▸ **Exercise directions**
Filter the material below down to the lines containing the word "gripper".

▸ **Provided material**
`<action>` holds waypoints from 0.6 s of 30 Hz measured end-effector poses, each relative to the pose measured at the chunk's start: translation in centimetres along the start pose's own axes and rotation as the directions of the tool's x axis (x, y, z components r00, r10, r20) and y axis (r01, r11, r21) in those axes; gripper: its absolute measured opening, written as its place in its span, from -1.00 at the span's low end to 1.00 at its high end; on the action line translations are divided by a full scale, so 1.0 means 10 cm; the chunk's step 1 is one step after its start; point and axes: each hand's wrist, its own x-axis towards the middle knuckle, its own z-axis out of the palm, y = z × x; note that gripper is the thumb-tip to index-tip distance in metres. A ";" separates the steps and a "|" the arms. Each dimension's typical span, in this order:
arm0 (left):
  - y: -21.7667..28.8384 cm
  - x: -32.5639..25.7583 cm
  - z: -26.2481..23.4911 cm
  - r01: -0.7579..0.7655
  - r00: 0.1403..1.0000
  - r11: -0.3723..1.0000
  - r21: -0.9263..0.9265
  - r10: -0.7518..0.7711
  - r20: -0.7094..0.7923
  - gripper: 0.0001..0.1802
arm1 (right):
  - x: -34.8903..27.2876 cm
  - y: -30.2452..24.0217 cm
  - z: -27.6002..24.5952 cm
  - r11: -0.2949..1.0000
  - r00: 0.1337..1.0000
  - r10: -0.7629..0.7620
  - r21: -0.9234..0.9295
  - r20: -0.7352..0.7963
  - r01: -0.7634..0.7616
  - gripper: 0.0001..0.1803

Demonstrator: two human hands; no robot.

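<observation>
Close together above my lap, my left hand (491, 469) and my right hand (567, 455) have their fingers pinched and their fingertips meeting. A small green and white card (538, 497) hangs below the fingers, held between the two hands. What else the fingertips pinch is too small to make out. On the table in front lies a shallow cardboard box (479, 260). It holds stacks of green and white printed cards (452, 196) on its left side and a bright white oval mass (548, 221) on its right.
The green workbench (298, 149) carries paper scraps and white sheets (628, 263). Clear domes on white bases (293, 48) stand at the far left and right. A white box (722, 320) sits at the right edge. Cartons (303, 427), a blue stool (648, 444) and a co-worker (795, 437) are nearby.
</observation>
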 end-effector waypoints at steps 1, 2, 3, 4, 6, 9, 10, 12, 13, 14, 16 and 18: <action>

▸ **Solution for this task**
`<action>` holds waypoints from 0.6 s of 30 Hz measured end-effector poses, each relative to the pose measured at the chunk's start: translation in centimetres along the start pose's own axes and rotation as the directions of the tool's x axis (x, y, z components r00, r10, r20) and y axis (r01, r11, r21) in those axes; gripper: its absolute measured opening, written as its place in its span, from -1.00 at the span's low end to 1.00 at its high end; on the action line translations are divided by a full scale, so 1.0 means 10 cm; the chunk's step 1 is one step after its start; point and axes: each hand's wrist, its own x-axis towards the middle knuckle, its own z-axis out of the palm, y = z × x; note that gripper is the thumb-tip to index-tip distance in metres. A ";" separates the steps and a "|" the arms. Each dimension's typical span, in this order:
  - gripper: 0.0001..0.1802
  - gripper: 0.0001..0.1803

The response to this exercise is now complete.